→ **INSTRUCTIONS TO FOLLOW**: As you reproduce every line below, keep it exactly as written and leave out the images.

→ **STORED DATA**:
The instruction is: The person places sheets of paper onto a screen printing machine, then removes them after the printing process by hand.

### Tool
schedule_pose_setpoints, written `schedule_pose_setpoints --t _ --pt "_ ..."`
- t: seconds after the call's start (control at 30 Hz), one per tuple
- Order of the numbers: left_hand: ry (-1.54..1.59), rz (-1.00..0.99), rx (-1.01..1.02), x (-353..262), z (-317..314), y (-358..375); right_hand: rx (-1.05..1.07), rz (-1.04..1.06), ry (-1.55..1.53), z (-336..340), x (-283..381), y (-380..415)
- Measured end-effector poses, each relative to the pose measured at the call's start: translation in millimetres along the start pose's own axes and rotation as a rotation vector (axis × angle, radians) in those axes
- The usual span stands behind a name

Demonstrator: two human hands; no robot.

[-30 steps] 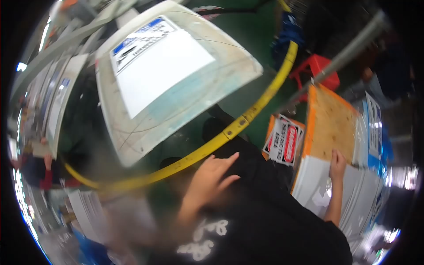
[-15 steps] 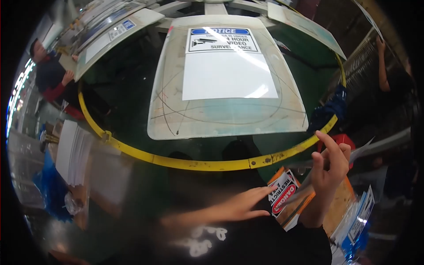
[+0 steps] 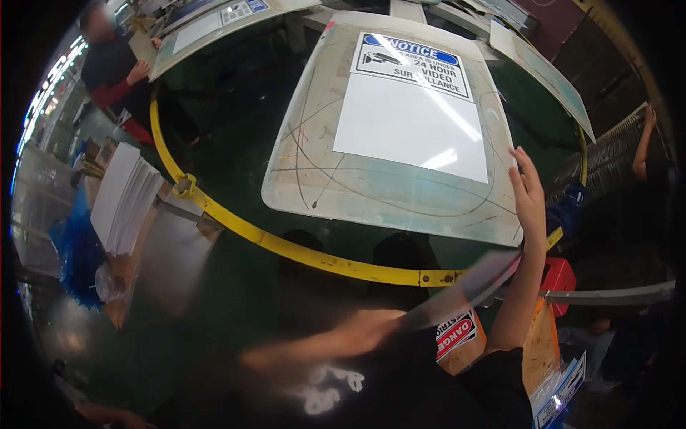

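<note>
A pale board [image 3: 300,179] with rounded corners carries a white sheet [image 3: 411,129] printed with a blue NOTICE video surveillance sign. My right hand [image 3: 527,189] is at the board's right edge, fingers stretched out and slightly apart. Lower down, my left hand [image 3: 375,327] is blurred by motion, closed at the left end of a thin see-through sheet [image 3: 461,289]. That sheet slants up toward my right forearm. Behind it lies a red and white DANGER sign [image 3: 456,334], partly covered.
A yellow curved rail [image 3: 307,254] runs below the board. At left stand a stack of white sheets [image 3: 125,200] and blue plastic [image 3: 75,250]. A person [image 3: 107,71] stands at upper left; another person's arm [image 3: 643,143] shows at right. A red object [image 3: 559,284] sits lower right.
My right hand has moved up to the board's edge. My left hand has closed on the see-through sheet, which has swung left. The view has shifted, placing the board farther right and tilted.
</note>
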State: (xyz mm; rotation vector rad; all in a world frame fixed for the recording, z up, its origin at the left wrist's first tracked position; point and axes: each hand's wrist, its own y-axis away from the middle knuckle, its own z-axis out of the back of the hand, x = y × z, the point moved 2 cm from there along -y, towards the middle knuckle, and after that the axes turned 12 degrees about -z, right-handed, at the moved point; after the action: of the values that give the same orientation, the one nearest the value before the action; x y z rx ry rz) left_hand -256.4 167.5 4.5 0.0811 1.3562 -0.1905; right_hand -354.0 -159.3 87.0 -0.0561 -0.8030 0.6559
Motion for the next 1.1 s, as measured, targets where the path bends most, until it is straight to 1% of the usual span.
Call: schedule_pose_setpoints --t 0.1,0.13,0.17,0.2,0.23,0.27,0.3,0.37,0.43,0.47,0.5,0.53,0.57,0.6,0.63,0.7,0.77,0.8,0.87,0.9,0.93,1.0,1.03,1.07,1.1 --pt "0.157 -0.244 -0.320 1.9 11.9 18.9 0.455 -0.075 0.142 -4.9 -17.0 -11.5" --pt "0.117 -0.233 -0.292 -3.6 26.2 25.0 0.558 -0.043 -0.048 -1.4 -22.8 -10.9" --pt "0.161 -0.224 -0.365 -13.5 37.1 25.1 0.662 -0.017 -0.244 7.8 -35.1 -3.2" --pt "0.204 -0.220 -0.431 -25.5 46.7 23.0 0.671 -0.107 -0.502 19.5 -52.6 9.6" --pt "0.035 -0.117 -0.463 -13.3 57.4 40.6 0.674 -0.211 -0.748 32.4 -59.9 21.6" --pt "-0.127 -0.005 -0.480 -0.3 68.0 58.4 0.706 -0.150 -0.753 46.0 -51.6 30.9" --pt "-0.133 -0.117 -0.588 -13.7 87.2 57.6 0.740 -0.088 -0.760 55.5 -54.6 42.2" --pt "-0.055 0.008 -0.595 -1.6 111.2 68.4 0.538 -0.127 -1.019 62.0 -127.3 89.9" --pt "-0.100 0.024 -0.593 -2.2 131.1 57.2 0.494 -0.183 -0.834 32.7 -82.1 113.4" --pt "-0.118 0.039 -0.588 -3.3 139.7 48.0 0.434 -0.279 -0.876 16.3 -67.6 127.1" --pt "-0.106 -0.080 -0.530 -4.5 151.6 37.4 0.372 -0.380 -0.917 2.1 -63.6 137.9" --pt "-0.095 -0.196 -0.466 -4.2 163.8 27.1 0.362 -0.462 -0.868 -5.4 -69.0 144.4" --pt "-0.157 -0.228 -0.453 1.1 174.7 18.0 0.347 -0.543 -0.820 -12.6 -77.6 152.2" --pt "-0.221 -0.260 -0.436 3.0 187.4 9.0 0.295 -0.448 -0.946 -28.0 -92.5 159.1" --pt "-0.149 -0.180 -0.405 -10.0 199.7 -0.3 0.232 -0.419 -1.135 -40.2 -121.0 169.9" --pt "-0.014 -0.011 -0.352 -35.7 223.8 -18.3 0.161 -0.555 -1.346 -64.1 -119.7 189.3" --pt "0.012 -0.128 -0.314 -45.5 235.1 -28.9 0.181 -0.647 -1.217 -75.8 -111.7 194.8" --pt "-0.014 -0.136 -0.354 -43.4 231.7 -30.5 0.189 -0.697 -1.144 -77.1 -107.3 198.2" --pt "-0.078 -0.168 -0.422 -35.4 220.6 -35.0 0.030 -0.634 -0.992 -69.5 -99.5 191.2" --pt "-0.127 -0.149 -0.500 -34.6 204.5 -34.7 -0.053 -0.603 -0.914 -61.5 -90.0 185.4" --pt "-0.174 -0.126 -0.578 -33.8 188.3 -34.3 -0.065 -0.592 -0.941 -51.2 -74.6 180.6" --pt "-0.093 -0.075 -0.712 -28.8 154.9 -35.9 -0.191 -0.636 -0.642 -24.0 -57.7 176.3" --pt "-0.092 -0.083 -0.773 -22.0 138.1 -38.5 -0.248 -0.659 -0.483 -15.6 -54.4 177.4" --pt "-0.113 -0.092 -0.814 -14.8 125.1 -40.9 -0.380 -0.525 -0.335 -10.6 -58.2 176.7" --pt "-0.134 -0.100 -0.855 -7.6 112.0 -43.3 -0.398 -0.521 -0.328 -9.1 -73.8 176.8"
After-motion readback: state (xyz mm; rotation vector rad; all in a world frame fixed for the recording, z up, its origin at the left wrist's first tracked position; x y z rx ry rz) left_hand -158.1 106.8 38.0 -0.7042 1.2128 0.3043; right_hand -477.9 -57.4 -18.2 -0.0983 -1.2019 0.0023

→ **FINISHED TASK**:
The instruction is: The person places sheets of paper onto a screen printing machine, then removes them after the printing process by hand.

### Tool
schedule_pose_setpoints, written `schedule_pose_setpoints --t _ --pt "_ ..."`
- t: seconds after the call's start (control at 30 Hz), one per tuple
- Order of the numbers: left_hand: ry (-1.54..1.59), rz (-1.00..0.99), rx (-1.01..1.02), x (-353..262), z (-317..314), y (-358..375); right_hand: rx (-1.05..1.07), rz (-1.04..1.06), ry (-1.55..1.53), z (-336..340), x (-283..381), y (-380..415)
- Measured end-effector poses, each relative to the pose measured at the call's start: translation in millimetres along the start pose's own axes and rotation as a rotation vector (axis × angle, radians) in those axes
- The usual span stands behind a name

Demonstrator: two human hands; no robot.

[-30 steps] 
[-15 steps] 
[+0 steps] 

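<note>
A pale board [image 3: 300,179] with rounded corners carries a white sheet [image 3: 411,129] printed with a blue NOTICE video surveillance sign. My right hand [image 3: 527,189] is at the board's right edge, fingers stretched out and slightly apart. Lower down, my left hand [image 3: 375,327] is blurred by motion, closed at the left end of a thin see-through sheet [image 3: 461,289]. That sheet slants up toward my right forearm. Behind it lies a red and white DANGER sign [image 3: 456,334], partly covered.
A yellow curved rail [image 3: 307,254] runs below the board. At left stand a stack of white sheets [image 3: 125,200] and blue plastic [image 3: 75,250]. A person [image 3: 107,71] stands at upper left; another person's arm [image 3: 643,143] shows at right. A red object [image 3: 559,284] sits lower right.
My right hand has moved up to the board's edge. My left hand has closed on the see-through sheet, which has swung left. The view has shifted, placing the board farther right and tilted.
</note>
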State: (xyz mm; rotation vector rad; all in a world frame fixed for the recording, z up, its origin at the left wrist's first tracked position; point and axes: each hand's wrist, its own y-axis away from the middle knuckle, its own z-axis out of the back of the hand, x = y × z, the point moved 2 cm from there along -y, towards the middle knuckle, and after that the axes turned 12 degrees about -z, right-handed, at the moved point; after the action: of the values that give the same orientation, the one nearest the value before the action; x y z rx ry rz) left_hand -256.4 167.5 4.5 0.0811 1.3562 -0.1905; right_hand -354.0 -159.3 87.0 -0.0561 -0.8030 0.6559
Motion for the next 1.1 s, as measured, targets where the path bends most, until it is straight to 1% of the usual span.
Call: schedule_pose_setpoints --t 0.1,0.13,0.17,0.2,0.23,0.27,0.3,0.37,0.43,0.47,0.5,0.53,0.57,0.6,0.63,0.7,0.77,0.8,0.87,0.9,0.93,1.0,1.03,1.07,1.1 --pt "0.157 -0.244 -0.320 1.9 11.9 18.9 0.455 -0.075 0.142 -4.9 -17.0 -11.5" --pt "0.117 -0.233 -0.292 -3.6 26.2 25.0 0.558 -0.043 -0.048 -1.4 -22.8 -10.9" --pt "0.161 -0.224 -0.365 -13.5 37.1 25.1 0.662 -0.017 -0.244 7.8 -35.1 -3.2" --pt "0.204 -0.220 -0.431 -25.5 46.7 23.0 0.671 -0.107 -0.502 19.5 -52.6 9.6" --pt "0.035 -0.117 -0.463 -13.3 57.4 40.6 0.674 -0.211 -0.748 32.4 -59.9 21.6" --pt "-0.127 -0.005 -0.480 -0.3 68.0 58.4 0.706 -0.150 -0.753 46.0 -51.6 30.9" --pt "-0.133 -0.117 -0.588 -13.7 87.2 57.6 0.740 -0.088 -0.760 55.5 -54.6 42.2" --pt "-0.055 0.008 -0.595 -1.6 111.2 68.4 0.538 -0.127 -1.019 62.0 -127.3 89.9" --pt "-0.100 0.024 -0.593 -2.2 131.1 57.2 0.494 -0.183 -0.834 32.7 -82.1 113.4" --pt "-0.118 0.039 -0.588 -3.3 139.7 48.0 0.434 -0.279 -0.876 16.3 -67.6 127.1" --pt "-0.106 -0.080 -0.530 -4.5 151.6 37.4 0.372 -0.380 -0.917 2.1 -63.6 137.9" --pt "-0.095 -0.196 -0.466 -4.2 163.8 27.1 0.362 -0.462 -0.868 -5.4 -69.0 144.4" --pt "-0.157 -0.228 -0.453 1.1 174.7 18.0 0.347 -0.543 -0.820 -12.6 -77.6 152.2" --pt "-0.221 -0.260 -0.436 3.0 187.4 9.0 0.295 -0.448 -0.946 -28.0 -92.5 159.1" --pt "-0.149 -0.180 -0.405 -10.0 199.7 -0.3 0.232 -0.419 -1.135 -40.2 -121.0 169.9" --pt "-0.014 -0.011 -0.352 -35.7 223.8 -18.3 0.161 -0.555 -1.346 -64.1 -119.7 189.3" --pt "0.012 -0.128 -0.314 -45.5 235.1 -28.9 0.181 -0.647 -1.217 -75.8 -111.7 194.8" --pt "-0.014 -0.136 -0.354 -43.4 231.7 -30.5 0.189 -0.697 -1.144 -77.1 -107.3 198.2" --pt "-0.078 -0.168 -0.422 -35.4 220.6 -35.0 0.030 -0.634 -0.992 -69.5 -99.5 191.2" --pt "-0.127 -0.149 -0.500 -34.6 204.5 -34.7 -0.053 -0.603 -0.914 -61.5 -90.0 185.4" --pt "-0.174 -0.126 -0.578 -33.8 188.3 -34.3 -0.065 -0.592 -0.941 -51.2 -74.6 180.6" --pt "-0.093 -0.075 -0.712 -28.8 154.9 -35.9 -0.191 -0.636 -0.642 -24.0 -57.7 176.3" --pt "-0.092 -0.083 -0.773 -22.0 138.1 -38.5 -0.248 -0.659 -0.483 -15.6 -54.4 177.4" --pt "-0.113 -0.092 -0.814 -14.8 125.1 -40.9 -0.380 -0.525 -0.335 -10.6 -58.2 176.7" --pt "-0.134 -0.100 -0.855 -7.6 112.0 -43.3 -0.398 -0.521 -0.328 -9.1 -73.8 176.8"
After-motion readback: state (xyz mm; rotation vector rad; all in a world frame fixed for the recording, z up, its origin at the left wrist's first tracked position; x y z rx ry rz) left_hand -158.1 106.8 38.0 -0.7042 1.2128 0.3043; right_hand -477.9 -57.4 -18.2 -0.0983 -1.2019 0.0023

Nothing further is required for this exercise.